A successful Scrum team should be completing all that they have committed to do by the end of the sprint. The burndown chart should be visible to guide progress towards this goal and certainly in the latter half of the sprint will indicate whether the sprint is likely to be a success. In successful sprints I have been involved with it is normal to make steady progress towards completing the user stories but this can not be reflected into completing half the user stories in half the time and I would counsel against a metric of this sort.

OTHER TIPS

Have you tried to limit the amount of work you have in progress. If you get all the team to focus on a couple of stories and not move on until those stories are finished you should see your burndown become a lot more linear.

It might also be worth looking at the size of the stories. I personally don't like to see a story that takes longer than a couple of days to complete start to finish.

It is not a Scrum practice. It could be interpreted as a metric, but a bad one. Regarding your doubts, you're right.

Scrum has a perfect tool to follow the progression - The burn-down chart. No need to add any arbitrary milestone.

It seems your management doesn't understand the basic concept of a sprint, they should get some counselling or follow a basic training. If it is then still important to your management what's done within a week, try suggest to cut the sprint length into half instead.

1) Is mid-sprint acceptance a valid Agile/SCRUM practice? Is it being used anywhere else?

Yes, it is.

2) Expecting half of the work to be completed in half the time is akin to treating it as a 'factory-floor' job, where the nature and complexity of the work at hand is completely deterministic. Since software development is a 'creative' process, such rigid metrics in a highly flexible methodology such as Agile is irrelevant. What do you think?

If you break the tasks into really small ones you can achieve a good metric of work evolution. Therefore, design tasks to be complete in one work day and you can achieve a good burndown metric use. If you have long unpredictable-length tasks the burndown metric is irrelevant, as you said.

3) Although my scrum team completes all our commitments just in time for the sprint, we are being questioned for our bad mid-sprint acceptance metrics. Is it completely normal in scrum teams everywhere else to meet their commitments only towards the end of their sprints?

The problem is not the team, but the tasks design. The issue regards the task granularity. Your team can get the job done in the sprint time metric, but now you need to refine the tasks to 50% of them be completed at the mid-sprint time metric. Break the tasks into smaller tasks and you can achieve the desired (linear) burndown chart.

It's non-standard terminology, but there is something to what your manager is saying.

A burndown chart that is end-heavy (that is, stays high for a large portion of the chart, then tails off suddenly at the end) is indicative of a practice where tasks are coarse-grained -- that is, a task will likely take an entire sprint to complete -- and accomplished by individual developers. With this pattern, all tasks remain incomplete until just before the end of the sprint.

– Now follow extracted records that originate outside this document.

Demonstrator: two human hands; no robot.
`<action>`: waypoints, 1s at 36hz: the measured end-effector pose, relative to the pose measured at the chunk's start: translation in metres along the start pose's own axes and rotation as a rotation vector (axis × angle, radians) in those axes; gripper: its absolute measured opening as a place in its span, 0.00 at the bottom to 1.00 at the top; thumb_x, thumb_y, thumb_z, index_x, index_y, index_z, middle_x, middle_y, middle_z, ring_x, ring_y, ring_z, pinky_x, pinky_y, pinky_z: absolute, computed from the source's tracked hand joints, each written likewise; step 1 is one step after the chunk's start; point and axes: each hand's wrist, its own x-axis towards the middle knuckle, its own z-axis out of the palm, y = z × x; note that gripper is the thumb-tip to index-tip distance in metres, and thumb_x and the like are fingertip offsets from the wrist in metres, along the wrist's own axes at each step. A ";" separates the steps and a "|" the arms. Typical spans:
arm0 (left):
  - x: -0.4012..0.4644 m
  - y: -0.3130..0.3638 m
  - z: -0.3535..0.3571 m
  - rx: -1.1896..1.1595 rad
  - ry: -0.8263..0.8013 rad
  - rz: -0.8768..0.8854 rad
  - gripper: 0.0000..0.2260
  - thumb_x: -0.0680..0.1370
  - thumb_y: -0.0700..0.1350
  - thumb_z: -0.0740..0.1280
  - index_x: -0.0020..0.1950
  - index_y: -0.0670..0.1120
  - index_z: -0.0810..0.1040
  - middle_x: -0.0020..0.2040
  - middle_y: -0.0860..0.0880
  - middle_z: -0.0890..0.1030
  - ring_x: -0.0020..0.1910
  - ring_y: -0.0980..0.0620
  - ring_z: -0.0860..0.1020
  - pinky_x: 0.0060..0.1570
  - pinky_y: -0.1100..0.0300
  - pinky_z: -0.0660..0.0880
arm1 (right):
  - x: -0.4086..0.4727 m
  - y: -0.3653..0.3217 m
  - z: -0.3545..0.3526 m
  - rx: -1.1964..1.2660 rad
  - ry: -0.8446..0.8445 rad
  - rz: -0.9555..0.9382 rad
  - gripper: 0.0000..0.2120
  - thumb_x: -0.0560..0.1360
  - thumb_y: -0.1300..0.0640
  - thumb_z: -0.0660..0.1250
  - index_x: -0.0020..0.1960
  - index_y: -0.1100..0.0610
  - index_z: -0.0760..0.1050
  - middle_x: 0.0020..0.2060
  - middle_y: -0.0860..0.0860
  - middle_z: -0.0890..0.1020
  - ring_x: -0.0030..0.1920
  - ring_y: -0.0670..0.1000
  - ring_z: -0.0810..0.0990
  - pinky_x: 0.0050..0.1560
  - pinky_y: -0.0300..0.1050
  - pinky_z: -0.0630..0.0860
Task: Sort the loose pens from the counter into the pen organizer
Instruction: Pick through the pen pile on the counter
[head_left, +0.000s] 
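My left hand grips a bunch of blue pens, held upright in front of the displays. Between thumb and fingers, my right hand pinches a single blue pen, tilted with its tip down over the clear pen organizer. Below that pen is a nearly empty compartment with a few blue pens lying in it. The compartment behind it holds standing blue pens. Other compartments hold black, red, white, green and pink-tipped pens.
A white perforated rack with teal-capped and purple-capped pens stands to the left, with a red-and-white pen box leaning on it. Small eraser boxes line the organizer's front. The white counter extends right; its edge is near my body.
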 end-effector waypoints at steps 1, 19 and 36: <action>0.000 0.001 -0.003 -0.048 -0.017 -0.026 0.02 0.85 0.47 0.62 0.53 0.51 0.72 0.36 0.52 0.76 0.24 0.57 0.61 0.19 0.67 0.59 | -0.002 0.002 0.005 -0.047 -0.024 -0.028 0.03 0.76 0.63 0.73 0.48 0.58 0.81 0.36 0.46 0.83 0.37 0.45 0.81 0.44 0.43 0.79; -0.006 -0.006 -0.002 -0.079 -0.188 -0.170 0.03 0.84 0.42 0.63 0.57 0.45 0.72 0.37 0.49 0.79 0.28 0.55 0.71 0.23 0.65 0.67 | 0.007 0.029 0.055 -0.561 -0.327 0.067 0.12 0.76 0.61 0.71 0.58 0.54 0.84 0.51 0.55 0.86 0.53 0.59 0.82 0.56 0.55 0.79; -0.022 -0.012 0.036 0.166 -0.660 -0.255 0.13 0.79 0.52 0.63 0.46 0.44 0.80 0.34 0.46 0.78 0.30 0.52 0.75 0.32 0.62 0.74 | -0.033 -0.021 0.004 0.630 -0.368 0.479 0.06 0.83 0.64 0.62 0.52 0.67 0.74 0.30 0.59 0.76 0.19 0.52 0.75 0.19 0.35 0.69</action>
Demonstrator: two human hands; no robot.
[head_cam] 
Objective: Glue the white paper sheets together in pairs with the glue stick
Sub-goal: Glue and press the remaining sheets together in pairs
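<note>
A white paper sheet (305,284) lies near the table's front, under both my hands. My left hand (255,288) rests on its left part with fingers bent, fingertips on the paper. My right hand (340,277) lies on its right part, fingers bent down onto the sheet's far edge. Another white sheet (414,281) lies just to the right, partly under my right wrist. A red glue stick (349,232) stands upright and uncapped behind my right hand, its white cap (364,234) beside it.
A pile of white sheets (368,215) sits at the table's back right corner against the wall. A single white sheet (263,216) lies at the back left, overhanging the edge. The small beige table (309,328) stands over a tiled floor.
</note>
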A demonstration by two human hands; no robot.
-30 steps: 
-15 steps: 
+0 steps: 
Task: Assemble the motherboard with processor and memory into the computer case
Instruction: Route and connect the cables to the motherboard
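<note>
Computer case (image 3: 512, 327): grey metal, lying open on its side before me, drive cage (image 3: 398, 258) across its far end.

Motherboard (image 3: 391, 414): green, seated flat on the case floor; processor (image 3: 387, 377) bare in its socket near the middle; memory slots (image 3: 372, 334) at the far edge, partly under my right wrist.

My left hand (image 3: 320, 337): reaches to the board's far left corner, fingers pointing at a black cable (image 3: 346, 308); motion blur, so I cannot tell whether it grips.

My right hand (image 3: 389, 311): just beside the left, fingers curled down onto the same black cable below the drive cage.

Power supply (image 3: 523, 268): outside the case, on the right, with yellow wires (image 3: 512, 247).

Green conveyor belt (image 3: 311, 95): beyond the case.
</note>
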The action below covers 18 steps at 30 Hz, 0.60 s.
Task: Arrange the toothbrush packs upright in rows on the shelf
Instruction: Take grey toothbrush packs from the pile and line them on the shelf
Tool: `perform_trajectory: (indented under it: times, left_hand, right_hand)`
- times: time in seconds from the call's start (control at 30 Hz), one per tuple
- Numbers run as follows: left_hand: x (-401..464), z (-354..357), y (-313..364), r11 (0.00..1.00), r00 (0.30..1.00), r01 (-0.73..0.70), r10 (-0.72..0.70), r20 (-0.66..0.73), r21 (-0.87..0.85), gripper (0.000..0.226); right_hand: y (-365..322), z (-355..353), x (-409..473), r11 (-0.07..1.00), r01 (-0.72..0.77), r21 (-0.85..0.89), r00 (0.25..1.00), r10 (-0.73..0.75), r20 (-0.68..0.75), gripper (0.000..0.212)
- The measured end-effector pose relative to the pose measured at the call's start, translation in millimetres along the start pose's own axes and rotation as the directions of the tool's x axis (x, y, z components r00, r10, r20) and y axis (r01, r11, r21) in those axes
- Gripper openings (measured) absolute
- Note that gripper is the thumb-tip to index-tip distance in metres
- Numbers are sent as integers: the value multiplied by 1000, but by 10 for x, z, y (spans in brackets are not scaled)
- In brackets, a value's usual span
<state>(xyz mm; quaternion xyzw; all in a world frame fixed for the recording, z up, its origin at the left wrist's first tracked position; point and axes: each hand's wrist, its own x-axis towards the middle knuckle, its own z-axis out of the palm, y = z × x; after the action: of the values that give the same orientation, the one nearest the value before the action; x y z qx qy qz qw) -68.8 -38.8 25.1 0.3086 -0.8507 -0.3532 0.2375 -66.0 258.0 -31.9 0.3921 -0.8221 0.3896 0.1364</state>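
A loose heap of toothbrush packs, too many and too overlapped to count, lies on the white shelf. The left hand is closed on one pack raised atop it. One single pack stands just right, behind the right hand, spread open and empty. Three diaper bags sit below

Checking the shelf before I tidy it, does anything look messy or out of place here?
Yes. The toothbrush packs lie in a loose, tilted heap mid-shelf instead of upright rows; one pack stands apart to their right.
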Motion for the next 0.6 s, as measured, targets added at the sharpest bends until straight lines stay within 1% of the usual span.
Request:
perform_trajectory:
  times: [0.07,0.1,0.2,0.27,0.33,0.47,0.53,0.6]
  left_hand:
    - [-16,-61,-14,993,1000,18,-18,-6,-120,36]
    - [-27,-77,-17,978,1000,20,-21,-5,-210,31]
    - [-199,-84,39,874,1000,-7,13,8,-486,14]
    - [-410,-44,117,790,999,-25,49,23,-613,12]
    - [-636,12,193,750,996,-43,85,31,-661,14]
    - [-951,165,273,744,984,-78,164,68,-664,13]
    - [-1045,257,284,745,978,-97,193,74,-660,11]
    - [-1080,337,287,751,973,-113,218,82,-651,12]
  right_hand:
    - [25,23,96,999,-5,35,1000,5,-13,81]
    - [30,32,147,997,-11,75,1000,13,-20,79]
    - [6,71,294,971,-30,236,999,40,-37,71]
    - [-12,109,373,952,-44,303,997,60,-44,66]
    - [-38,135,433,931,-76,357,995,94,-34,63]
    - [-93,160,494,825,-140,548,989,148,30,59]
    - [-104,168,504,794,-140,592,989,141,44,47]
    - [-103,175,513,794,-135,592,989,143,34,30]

That's really not the way it's supposed to work: if the backlog is in priority order, then why are issues that don't have the highest priority being worked on? In addition, this sets the "bus number" for each task very low, which can significantly increase the risk of tasks remaining incomplete by the end of the sprint.

To fix this, tasks should be broken down into much smaller chunks. If you're doing planning poker, and a task is estimated at 8 points or more, then it is likely that the task is underspecified. It must be broken down. Try and keep it to 2s and 3s (or smaller!) if possible. In this way, you can have several developers working independently on the same overall goal, and your burndown chart should begin to look smoother, and less risky, even as the same work is getting done.

Mid Sprint acceptance is not a agile practice or it doesn't work in reality. If you have correct estimation for each user story and task (e.g in Rally) then burndown chart clearly shows whether the sprint work is in alignment with the plan and can be completed in time or not. Acceptance is done only at the end of Development & Testing of user story not tasks.